The Secretary of State for Transport v Paragon Group UK Ltd v PHS Ltd

Trial Date: 5th June 2014

This case concerns who should bear the cost of the decision in 2010 to re-print and re-issue registration forms for every car in the United Kingdom, amounting to around £8million.

In 2006, the Defendant, Paragon, sent over 2 million car registration forms which the Claimant had printed to the Third Party, PHS, the country’s leading supplier of waste destruction services, for shredding.  Despite PHS issuing certificates purporting to confirm that the forms had been shredded, several thousand of them have since been used by criminals to sell stolen cars.

The Claimant says that required the re-print and the re-issue of all forms in the country, and claims the cost of doing so against Paragon, who defends that claim while stating that PHS is the truly liable party.
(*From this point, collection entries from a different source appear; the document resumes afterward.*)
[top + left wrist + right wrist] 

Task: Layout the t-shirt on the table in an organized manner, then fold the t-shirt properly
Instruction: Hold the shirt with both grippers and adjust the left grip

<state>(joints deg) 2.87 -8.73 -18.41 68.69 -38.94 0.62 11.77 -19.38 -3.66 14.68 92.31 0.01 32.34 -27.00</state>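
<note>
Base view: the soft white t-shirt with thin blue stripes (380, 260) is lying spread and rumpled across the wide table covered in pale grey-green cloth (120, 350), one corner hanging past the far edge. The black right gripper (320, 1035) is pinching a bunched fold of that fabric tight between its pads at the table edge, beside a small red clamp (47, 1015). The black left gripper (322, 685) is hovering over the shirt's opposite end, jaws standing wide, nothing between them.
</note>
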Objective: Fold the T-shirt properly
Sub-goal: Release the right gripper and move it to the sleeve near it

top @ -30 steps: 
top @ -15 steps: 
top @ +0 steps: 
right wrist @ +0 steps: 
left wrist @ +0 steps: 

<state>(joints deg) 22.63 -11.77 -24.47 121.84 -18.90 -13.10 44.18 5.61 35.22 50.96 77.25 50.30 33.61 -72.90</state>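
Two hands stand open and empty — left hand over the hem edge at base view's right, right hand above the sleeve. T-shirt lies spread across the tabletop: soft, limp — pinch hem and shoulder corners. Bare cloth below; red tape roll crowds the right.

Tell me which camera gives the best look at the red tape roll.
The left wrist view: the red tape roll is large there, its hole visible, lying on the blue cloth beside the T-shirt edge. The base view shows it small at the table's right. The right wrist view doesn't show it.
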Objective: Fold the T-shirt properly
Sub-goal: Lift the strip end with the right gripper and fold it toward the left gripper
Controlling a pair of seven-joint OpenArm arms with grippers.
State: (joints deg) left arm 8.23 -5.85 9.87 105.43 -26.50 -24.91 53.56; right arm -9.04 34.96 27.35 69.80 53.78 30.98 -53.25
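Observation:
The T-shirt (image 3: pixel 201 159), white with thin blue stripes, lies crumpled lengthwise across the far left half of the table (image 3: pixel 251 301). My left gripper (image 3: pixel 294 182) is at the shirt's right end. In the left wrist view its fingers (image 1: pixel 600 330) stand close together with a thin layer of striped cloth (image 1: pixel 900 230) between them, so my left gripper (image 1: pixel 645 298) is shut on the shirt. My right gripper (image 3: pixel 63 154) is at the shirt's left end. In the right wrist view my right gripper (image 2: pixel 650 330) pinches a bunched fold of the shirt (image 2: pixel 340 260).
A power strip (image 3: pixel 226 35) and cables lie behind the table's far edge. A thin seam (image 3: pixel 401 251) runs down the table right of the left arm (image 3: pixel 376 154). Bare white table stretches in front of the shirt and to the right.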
The theft of the forms and the subsequent re-issue has been the subject of extensive media coverage for a number of years.  The claim itself raises a number of interesting and complex legal and factual matters in the law of contract, deceit, bailment, and conversion.  It is also certain to involve detailed consideration of both the decision reached by Phillip Hammond shortly after the 2010 election to re-print and re-issue all registration forms in the country, as well as the failure of his predecessors as Secretary of State under previous administrations to make that decision earlier.

In particular, the case will require the Court to confront to what extent that decision was politically motivated, and to what extent government bodies are entitled to visit the costs of politically motivated decisions on third party commercial contractors.